Put your cursor into the cell and press Shift+Enter to execute it and select the next one, or click 'Run Cell' button.

Press Double Shift to search everywhere for classes, files, tool windows, actions, and settings.

To learn more about Jupyter Notebooks in PyCharm, see [help](https://www.jetbrains.com/help/pycharm/ipython-notebook-support.html).
For an overview of PyCharm, go to Help -> Learn IDE features or refer to [our documentation](https://www.jetbrains.com/help/pycharm/getting-started.html).

In [None]:
print("Hello World!")


extrct data

In [None]:
import pandas as pd
import os
from pathlib import Path
import logging
import re
import json
from typing import Dict, List, Optional

# Setup logging with a detailed format
logging.basicConfig(
    level=logging.INFO,
    format='%(asctime)s - %(levelname)s - %(name)s - %(message)s'
)
logger = logging.getLogger(__name__)

class ABSDataProcessor:
    """Process ABS (Asset-Backed Securities) data from Excel files."""

    def __init__(
        self,
        input_dir: str = "data/total_data_demo1",
        output_dir: str = "processed_data",
        structured_dir: str = "structured_data"
    ):
        """
        Initialize the data processor.

        Args:
            input_dir: Directory containing input Excel files
            output_dir: Directory for processed individual files
            structured_dir: Directory for combined/structured output
        """
        self.input_dir = Path(input_dir)
        self.output_dir = Path(output_dir)
        self.structured_dir = Path(structured_dir)
        self.raw_data: Dict[str, pd.DataFrame] = {}
        self.processed_data: Dict[str, pd.DataFrame] = {}

        # Create necessary directories
        self.output_dir.mkdir(parents=True, exist_ok=True)
        self.structured_dir.mkdir(parents=True, exist_ok=True)
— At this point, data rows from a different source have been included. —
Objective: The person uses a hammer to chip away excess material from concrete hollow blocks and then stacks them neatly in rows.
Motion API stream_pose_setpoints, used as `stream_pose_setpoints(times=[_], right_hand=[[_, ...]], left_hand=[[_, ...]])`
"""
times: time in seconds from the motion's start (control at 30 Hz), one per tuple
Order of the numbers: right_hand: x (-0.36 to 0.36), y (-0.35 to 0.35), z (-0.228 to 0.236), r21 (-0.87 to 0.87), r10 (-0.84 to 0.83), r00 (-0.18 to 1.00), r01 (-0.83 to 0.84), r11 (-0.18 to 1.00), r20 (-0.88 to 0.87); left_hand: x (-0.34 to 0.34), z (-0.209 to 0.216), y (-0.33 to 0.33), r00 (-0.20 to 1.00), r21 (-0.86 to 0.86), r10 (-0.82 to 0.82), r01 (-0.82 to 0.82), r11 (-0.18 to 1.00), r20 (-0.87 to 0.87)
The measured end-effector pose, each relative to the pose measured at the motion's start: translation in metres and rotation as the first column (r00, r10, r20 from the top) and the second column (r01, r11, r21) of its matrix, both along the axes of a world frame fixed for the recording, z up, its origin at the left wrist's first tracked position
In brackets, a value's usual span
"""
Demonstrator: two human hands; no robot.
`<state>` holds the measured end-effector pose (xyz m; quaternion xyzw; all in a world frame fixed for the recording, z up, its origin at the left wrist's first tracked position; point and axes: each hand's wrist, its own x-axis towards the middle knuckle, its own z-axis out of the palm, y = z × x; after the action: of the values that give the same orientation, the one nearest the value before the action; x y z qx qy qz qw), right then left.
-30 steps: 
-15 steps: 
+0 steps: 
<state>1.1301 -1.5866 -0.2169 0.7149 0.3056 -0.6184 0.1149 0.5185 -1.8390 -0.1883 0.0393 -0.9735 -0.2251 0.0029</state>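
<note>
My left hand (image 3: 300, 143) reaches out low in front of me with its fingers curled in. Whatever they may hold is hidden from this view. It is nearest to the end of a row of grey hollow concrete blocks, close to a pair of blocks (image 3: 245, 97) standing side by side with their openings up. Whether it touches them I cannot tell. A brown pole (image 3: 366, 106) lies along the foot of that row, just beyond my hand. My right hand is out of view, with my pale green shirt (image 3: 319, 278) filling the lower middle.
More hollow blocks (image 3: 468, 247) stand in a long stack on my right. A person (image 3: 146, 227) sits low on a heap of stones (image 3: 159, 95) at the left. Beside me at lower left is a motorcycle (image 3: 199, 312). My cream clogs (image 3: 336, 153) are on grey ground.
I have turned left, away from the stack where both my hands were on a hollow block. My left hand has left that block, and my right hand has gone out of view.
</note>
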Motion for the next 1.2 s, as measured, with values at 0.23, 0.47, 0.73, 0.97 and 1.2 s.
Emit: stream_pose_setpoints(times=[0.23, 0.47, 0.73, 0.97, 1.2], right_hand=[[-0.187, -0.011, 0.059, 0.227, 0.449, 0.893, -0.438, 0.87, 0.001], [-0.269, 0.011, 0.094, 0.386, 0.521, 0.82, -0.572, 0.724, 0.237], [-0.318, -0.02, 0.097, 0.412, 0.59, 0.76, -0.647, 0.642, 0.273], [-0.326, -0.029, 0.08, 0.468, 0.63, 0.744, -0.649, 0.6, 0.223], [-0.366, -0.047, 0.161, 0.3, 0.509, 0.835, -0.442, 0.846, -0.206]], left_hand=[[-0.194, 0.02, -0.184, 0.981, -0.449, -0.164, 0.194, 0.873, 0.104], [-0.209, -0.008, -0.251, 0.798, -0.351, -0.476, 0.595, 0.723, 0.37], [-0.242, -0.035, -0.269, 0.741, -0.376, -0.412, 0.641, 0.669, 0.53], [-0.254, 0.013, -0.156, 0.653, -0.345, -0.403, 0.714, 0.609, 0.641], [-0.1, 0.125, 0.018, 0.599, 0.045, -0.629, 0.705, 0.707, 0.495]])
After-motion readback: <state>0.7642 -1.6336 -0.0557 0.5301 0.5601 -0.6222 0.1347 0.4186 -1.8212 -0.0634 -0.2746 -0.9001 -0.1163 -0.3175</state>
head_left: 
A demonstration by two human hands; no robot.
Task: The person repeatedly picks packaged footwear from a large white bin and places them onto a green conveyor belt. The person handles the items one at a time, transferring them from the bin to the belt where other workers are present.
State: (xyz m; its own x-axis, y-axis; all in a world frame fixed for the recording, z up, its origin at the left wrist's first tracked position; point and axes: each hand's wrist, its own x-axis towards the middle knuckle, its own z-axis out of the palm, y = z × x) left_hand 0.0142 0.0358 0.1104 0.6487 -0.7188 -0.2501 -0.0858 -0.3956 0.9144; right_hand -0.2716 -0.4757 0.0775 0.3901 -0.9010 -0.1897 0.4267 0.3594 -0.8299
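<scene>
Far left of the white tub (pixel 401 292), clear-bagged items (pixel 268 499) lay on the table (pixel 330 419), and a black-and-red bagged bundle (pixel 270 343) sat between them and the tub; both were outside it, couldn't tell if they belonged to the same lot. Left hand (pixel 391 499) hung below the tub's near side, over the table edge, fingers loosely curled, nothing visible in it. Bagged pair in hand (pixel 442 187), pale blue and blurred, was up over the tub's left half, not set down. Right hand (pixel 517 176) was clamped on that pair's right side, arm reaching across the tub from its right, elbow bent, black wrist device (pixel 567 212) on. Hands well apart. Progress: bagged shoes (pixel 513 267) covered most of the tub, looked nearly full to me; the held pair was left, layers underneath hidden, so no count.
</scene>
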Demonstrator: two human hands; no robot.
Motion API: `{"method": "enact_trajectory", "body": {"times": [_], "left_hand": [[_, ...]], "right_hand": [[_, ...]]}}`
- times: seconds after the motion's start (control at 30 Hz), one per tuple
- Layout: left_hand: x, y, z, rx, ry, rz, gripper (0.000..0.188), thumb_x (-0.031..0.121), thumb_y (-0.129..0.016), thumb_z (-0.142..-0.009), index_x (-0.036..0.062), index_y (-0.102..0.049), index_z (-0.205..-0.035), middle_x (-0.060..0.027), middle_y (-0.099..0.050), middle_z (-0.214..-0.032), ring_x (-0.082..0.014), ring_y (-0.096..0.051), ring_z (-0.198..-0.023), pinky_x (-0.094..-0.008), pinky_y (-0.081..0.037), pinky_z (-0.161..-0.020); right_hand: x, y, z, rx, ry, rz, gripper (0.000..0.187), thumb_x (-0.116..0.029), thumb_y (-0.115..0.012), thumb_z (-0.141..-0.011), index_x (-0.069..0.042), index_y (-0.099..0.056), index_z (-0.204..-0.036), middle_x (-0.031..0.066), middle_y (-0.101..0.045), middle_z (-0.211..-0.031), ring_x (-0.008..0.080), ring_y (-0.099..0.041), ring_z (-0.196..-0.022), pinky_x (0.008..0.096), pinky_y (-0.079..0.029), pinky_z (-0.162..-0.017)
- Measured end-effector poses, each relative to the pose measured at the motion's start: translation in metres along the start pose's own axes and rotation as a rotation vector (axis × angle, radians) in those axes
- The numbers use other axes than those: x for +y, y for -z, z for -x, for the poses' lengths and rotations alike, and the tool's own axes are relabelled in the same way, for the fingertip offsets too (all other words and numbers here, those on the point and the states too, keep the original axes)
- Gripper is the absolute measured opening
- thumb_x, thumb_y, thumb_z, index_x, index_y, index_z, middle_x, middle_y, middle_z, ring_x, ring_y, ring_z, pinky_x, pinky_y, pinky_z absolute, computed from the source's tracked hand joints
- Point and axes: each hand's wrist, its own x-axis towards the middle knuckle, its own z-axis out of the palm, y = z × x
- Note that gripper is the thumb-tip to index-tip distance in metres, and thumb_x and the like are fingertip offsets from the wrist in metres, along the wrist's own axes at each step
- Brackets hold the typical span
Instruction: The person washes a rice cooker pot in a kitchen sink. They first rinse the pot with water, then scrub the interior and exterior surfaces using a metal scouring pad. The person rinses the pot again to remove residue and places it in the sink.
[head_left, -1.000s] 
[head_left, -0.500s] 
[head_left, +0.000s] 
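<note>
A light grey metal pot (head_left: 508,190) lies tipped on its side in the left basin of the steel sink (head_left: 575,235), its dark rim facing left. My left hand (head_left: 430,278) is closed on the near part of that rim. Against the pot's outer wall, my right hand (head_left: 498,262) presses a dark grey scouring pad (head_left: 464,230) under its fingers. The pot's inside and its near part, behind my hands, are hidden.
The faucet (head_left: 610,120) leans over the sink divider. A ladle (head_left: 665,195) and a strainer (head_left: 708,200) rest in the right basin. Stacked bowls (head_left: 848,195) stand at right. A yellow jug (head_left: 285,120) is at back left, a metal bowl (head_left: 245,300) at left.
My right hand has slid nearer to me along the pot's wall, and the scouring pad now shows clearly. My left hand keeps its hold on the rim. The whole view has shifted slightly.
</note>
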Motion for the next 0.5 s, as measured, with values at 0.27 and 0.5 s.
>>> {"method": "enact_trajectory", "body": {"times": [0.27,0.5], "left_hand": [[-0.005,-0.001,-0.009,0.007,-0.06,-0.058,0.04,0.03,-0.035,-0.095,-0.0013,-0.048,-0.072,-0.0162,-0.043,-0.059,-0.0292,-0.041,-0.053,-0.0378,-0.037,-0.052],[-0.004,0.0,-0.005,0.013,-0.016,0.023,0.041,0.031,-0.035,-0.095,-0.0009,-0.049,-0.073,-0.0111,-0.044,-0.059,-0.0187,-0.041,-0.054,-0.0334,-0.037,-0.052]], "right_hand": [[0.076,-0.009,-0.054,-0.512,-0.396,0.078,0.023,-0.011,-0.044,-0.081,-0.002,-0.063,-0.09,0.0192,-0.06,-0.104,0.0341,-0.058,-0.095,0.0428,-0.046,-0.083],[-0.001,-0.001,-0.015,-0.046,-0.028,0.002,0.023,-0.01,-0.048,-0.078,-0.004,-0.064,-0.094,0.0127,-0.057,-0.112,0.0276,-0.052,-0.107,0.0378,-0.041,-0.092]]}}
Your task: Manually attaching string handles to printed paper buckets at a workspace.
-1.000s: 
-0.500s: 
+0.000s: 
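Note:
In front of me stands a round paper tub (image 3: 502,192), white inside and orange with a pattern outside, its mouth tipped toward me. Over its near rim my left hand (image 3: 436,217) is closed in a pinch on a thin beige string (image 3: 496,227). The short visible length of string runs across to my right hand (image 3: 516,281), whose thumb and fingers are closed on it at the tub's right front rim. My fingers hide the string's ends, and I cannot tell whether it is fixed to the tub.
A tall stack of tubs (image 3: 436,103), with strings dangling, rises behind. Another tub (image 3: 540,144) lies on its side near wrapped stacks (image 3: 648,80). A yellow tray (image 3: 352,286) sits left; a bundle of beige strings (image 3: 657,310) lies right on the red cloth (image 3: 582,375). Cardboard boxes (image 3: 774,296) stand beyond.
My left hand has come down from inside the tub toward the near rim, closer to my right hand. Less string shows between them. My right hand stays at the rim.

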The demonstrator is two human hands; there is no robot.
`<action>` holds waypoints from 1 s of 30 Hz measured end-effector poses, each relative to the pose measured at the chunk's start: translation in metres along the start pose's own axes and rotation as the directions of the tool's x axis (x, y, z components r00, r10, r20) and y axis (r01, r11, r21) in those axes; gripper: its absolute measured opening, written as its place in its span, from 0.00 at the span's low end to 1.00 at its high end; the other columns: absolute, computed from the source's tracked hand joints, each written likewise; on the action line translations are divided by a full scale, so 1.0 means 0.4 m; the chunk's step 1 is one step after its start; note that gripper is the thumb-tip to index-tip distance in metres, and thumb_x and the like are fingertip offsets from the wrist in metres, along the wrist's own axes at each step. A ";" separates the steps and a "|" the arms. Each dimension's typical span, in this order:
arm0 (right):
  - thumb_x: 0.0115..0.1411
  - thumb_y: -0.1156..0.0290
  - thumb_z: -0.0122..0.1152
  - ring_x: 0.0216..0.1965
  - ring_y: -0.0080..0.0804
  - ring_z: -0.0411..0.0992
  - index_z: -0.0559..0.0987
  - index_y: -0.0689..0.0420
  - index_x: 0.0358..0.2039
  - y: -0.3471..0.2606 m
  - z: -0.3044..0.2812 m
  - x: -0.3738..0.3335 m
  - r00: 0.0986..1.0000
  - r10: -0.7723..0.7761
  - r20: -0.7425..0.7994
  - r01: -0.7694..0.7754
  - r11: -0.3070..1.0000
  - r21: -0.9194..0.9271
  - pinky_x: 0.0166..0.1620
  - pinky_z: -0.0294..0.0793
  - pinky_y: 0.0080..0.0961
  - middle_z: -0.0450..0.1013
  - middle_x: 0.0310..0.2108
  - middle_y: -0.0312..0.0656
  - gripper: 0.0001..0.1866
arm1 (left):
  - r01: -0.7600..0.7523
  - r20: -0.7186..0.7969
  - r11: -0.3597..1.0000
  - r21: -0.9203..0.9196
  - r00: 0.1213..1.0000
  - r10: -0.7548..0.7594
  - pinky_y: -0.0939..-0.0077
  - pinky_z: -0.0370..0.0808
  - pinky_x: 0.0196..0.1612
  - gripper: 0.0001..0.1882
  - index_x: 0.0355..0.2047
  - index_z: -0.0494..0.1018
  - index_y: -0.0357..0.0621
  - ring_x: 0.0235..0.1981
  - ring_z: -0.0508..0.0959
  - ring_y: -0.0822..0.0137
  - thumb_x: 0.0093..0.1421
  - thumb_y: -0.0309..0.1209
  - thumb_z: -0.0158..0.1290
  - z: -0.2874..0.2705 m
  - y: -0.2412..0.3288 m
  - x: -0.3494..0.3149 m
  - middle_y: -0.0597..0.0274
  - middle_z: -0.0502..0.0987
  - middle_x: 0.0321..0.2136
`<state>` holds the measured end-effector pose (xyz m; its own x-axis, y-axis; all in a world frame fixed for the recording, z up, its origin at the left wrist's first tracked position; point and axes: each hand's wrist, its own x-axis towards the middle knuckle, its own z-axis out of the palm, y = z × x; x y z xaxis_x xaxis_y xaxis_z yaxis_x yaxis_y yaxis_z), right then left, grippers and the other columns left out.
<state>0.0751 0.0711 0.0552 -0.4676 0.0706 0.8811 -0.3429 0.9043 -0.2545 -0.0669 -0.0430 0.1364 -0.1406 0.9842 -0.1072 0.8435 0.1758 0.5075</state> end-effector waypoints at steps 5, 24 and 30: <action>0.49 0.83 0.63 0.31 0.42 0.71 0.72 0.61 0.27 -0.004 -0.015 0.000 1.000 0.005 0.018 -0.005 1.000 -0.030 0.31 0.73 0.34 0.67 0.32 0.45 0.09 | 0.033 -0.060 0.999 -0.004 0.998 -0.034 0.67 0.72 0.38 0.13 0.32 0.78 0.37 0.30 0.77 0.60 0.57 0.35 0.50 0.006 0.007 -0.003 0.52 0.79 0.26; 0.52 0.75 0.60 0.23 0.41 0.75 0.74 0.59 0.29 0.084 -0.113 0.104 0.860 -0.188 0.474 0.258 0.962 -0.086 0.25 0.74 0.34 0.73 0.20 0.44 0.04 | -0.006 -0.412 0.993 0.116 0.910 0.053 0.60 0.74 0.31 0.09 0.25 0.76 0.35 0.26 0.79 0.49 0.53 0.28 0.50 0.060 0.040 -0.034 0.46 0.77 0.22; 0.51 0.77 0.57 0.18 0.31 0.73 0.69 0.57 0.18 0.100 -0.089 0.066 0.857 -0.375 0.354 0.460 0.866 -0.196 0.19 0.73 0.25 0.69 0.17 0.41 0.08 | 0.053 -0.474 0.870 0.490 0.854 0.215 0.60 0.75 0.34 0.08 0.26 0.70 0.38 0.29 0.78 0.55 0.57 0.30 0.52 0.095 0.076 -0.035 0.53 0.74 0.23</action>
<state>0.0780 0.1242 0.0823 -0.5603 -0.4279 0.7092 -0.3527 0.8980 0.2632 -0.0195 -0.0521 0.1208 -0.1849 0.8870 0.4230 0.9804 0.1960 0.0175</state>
    def normalize_columns(self, columns: List[str]) -> List[str]:
        """
        Normalize column names for consistent processing.

        Args:
            columns: List of column names to normalize

        Returns:
            List of normalized column names
        """
        normalized = []
        for c in columns:
            if not isinstance(c, str):
                c = str(c)
            c_norm = c.strip()
            c_norm = re.sub(r'\s+', '_', c_norm)  # Replace spaces with underscores
            c_norm = re.sub(r'[^\w\s-]', '', c_norm)  # Remove special characters
            normalized.append(c_norm)
        return normalized

    def process_excel(self, file_path: str) -> Optional[Dict[str, pd.DataFrame]]:
        """
        Process Excel file sheets and clean data.

        Args:
            file_path: Path to the Excel file

        Returns:
            Dictionary mapping sheet names to processed DataFrames, or None if processing fails
        """
        try:
            sheets = pd.read_excel(file_path, sheet_name=None, engine='openpyxl')
            processed_data = {}

            for sheet_name, df in sheets.items():
                # Normalize column names
                df.columns = self.normalize_columns(df.columns)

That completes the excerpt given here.